== Required action ==
Exact reproduction required: the lines below from the line with "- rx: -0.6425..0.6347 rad" to the line with "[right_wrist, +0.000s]", both ends included, and no others.

== Task inputs ==
• • • • • • •

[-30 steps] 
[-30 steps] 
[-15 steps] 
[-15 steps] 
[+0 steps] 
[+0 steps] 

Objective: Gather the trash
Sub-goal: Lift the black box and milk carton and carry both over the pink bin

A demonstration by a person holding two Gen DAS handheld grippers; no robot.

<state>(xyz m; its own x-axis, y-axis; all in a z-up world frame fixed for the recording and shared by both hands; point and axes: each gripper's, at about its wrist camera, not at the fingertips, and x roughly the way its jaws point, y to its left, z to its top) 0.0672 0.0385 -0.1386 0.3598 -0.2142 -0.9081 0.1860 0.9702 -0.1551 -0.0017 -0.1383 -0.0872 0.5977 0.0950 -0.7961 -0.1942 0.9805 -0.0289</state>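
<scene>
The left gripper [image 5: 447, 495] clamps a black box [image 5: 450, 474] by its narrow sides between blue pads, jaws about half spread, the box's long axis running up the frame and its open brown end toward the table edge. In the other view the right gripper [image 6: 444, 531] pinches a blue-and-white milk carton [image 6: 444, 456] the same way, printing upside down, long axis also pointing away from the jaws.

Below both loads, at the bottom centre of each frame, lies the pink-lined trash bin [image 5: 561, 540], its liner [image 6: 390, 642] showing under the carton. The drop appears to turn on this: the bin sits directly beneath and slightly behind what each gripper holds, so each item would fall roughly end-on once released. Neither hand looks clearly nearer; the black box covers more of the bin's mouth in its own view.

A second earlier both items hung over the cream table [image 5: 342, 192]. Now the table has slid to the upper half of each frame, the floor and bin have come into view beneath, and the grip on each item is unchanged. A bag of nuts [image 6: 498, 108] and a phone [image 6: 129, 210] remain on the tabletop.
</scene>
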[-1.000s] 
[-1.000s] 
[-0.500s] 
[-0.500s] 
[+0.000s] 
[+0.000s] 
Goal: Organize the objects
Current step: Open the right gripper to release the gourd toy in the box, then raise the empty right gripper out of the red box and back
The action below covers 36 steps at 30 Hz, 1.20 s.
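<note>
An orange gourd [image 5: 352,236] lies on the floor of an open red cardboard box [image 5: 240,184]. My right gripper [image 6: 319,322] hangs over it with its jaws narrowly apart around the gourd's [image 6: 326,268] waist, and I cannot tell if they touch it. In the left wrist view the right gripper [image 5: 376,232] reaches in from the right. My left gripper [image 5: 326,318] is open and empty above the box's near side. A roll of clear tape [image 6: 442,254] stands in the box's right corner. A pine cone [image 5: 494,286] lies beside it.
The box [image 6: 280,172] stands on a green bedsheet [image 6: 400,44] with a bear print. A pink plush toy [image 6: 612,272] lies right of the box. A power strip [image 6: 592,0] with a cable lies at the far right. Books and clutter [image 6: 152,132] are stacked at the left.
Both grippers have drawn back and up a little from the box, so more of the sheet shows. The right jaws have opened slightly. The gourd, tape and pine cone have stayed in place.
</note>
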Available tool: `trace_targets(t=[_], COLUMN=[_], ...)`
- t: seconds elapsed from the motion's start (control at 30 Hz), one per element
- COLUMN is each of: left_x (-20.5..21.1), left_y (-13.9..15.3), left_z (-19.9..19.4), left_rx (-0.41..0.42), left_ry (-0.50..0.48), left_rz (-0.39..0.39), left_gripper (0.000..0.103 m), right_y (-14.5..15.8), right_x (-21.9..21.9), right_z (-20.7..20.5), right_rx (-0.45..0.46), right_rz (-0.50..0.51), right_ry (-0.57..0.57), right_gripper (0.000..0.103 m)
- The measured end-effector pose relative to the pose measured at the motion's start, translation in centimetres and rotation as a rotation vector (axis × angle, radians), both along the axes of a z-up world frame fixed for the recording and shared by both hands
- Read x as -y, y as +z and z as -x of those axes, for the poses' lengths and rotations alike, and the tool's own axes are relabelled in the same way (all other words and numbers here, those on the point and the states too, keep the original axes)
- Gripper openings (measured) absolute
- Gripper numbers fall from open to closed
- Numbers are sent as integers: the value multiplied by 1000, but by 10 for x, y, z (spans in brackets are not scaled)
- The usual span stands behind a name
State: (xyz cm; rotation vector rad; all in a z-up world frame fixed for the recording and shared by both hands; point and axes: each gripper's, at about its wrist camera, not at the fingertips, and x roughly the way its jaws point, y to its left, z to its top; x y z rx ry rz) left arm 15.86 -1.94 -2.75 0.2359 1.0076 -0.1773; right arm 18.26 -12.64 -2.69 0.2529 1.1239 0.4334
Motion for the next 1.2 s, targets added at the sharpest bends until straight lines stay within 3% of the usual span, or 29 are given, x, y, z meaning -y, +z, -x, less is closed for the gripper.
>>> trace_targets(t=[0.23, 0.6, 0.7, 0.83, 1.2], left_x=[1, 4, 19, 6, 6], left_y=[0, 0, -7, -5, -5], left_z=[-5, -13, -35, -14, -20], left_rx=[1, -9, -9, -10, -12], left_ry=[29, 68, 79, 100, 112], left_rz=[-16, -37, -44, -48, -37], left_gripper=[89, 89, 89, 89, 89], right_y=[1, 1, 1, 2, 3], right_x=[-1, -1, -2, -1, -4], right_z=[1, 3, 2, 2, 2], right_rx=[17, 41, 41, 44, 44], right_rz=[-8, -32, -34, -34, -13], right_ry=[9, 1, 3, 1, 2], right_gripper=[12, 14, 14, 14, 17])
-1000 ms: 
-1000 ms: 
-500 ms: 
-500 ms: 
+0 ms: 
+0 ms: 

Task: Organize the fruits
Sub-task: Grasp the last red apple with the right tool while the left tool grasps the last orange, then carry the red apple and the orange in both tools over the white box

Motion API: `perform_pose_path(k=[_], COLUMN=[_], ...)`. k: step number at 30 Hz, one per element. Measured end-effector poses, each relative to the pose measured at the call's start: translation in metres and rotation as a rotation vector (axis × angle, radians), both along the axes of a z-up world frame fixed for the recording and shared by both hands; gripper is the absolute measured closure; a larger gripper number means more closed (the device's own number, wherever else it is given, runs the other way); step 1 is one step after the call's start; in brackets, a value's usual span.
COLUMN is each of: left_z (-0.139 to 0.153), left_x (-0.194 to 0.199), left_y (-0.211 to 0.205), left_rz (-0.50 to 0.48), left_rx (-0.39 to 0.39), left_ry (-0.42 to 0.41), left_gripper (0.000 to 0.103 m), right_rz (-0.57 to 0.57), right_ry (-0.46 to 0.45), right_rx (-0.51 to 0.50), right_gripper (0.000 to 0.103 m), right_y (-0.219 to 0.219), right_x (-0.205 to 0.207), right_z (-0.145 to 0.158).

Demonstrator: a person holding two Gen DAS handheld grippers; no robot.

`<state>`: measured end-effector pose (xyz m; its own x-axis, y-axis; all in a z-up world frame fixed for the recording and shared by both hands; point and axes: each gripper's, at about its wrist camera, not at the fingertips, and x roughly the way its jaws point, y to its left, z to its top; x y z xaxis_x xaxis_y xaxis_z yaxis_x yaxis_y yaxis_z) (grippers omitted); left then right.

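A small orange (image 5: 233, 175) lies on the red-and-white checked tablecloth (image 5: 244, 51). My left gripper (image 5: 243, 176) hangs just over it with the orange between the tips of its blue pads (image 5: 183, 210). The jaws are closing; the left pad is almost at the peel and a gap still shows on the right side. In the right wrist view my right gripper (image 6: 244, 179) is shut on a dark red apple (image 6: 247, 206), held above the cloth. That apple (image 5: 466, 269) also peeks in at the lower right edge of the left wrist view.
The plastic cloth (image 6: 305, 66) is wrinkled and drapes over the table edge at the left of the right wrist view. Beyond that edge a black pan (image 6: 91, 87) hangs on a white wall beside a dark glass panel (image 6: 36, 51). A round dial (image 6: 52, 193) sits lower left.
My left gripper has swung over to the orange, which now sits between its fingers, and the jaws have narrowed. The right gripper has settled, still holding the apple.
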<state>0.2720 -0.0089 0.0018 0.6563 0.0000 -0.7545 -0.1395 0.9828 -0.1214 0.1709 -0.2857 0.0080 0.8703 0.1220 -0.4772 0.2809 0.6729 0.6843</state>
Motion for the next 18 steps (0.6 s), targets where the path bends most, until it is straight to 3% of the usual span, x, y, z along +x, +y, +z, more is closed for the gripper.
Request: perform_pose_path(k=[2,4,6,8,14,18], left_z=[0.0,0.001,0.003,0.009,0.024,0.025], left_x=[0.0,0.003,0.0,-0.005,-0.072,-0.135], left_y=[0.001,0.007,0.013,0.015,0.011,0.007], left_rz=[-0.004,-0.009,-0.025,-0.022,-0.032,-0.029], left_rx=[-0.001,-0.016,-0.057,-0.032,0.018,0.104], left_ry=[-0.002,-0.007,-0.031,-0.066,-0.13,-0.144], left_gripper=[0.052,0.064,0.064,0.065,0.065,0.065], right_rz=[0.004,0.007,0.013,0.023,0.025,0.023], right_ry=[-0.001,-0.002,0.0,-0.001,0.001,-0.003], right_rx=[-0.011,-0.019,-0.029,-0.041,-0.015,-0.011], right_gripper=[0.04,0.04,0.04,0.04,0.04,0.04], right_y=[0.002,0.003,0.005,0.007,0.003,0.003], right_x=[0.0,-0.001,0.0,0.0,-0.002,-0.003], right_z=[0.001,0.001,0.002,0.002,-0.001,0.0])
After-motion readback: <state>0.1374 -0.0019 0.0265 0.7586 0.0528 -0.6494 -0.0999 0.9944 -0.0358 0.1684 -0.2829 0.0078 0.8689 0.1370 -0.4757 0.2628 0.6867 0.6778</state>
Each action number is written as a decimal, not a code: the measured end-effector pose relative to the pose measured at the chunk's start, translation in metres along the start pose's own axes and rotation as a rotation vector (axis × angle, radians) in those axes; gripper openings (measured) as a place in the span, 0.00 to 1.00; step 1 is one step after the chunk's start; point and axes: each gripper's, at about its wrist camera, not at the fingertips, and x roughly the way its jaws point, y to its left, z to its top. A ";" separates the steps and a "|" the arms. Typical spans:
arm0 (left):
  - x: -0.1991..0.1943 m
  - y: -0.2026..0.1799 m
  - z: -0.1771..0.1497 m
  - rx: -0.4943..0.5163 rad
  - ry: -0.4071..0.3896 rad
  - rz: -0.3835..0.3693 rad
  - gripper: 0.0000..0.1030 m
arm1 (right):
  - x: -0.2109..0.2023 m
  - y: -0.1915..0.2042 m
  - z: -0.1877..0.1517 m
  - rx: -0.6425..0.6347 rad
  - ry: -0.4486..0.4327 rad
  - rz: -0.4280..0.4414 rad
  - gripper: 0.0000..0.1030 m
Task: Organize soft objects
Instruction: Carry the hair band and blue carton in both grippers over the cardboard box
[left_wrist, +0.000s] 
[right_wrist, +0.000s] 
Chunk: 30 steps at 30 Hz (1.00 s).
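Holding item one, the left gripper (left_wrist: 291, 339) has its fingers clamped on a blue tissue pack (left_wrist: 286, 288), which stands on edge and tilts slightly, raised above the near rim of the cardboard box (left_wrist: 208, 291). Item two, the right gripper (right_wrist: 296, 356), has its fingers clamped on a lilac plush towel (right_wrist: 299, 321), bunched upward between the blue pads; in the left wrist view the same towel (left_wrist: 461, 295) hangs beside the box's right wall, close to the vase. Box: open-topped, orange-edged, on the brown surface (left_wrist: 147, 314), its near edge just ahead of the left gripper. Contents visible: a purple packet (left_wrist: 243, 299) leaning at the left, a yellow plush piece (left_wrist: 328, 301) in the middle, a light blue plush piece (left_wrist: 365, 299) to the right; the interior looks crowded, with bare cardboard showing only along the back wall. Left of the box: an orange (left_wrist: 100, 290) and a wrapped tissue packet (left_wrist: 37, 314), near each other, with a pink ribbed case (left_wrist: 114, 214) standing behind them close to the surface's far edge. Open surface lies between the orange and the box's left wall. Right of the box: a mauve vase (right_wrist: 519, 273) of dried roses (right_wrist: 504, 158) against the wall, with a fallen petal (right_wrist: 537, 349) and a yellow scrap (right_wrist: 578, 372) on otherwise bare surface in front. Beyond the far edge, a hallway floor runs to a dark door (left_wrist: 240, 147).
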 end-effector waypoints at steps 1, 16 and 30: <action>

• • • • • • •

== Worked solution ==
  - rx: -0.6425..0.6347 rad
  - ry: -0.4486..0.4327 rad
  - rz: -0.4280..0.4414 rad
  - gripper: 0.0000..0.1030 m
Task: Organize soft objects
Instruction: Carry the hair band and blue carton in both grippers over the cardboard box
[left_wrist, +0.000s] 
[right_wrist, +0.000s] 

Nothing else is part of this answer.